Rangers have already issued two fines in 2024 for leaving food out for dingoes. This is an offence because feeding is among the leading causes of “habituation”, which is the process by which an animal, even a naturally shy one like a wongari, becomes comfortable being around people.
Feeding is a particular problem because the animals learn to associate humans with an easy meal rather than as a threat.

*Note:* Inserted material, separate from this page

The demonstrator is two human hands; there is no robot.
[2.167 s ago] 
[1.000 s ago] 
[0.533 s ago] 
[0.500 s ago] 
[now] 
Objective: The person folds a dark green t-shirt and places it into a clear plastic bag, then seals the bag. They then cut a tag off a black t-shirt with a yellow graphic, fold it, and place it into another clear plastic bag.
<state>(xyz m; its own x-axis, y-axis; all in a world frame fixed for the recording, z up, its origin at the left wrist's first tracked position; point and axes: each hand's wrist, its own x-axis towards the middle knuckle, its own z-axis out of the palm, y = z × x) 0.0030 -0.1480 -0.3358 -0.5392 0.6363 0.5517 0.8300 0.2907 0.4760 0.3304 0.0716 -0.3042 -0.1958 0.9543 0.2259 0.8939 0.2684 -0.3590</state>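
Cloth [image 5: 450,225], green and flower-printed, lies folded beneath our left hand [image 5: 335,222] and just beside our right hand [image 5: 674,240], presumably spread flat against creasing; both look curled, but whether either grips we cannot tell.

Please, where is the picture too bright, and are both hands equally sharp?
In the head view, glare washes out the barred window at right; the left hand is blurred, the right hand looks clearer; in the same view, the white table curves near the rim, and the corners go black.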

The dingoes have no natural predators, so people are the major risk to their life, Shooter says.
The solution: keeping people away from animals.
The government has tried everything: fencing human areas, signs warning of the fatal consequences of habituation for both human and animal, stepped-up patrols and more.
But Shooter says he’s seen a steady deterioration in people’s behaviour after the Covid period.
Tour groups tend to be well behaved but independent travellers sometimes outright ignore the rules, he says.
“Getting selfies, getting as close as possible,” he says. “They are cute animals, the little fellas particularly, they’re gorgeous. It is kind of human nature to want to get as close as possible to them and cuddle them because that’s what we do with our pets.
“These things are not pets. You wouldn’t you wouldn’t want to cuddle a lion cub … not out in their natural range.”
Shooter and the Butchulla Aboriginal Corporation are among many groups who believe it’s time to strengthen restrictions on tourists.
That might mean a process of banning the worst-behaved individuals from the island, or simple population caps at peak periods, such as those on Lord Howe Island, Antarctica and Machu Picchu.
John Green, a project coordinator at the Aboriginal corporation, has also worked as a ranger on K’gari for more than a decade.
“Capping the numbers for the peak periods would be an idea, because then the resources required to educate and have these opportunities happen is minimised,” he says.
“The sheer numbers do make it harder to be everywhere.”
He says such a cap could be balanced by more visitors outside the peak periods, with tourists spread over the quieter months rather than concentrated during the school holidays.
“That’s where where these wongaris don’t get a chance … purely from the sheer numbers in those peak periods.”
Shooter points out that the idea may not be popular among everyone.
The Fraser Coast region gets more than half a million tourists a year, almost all domestic and many of them bound for K’gari. It’s a large and important industry.
But Shooters says as a result of the number of visitors the island’s “social fabric has changed”.
“We have caused it to change,” Shooter says. “It’s most unfair to think, well, the response to that is for, us who caused the change, to decide we will just kill the animals. That’s totally unacceptable.”
The immediate solution is more money.
In a statement, the department said it was investing an additional $2m this year plus $3m annually to expand safety messaging further and to support 13 new positions dedicated to dingo conservation and management.
The Butchulla Aboriginal Corporation is hoping to hire as many as four wongari rangers to deal solely with the animals, adding to seven or eight existing rangers.
Green says their role would be as much about managing people as the environment – keeping an eye on both groups, which is easier if there are fewer people.
“Our purpose would be to try to focus on the ones that are heading down that road [of habituation] and give them a chance to stay away from the visitors,” he says.
Shooter says it is humans who are the problem – even though animals pay the ultimate price. He says inevitably there will be more smoking ceremonies in the future as more wongari are euthanised.
“It’s not going to go away on its own. It will only go away by a change in human behaviour.”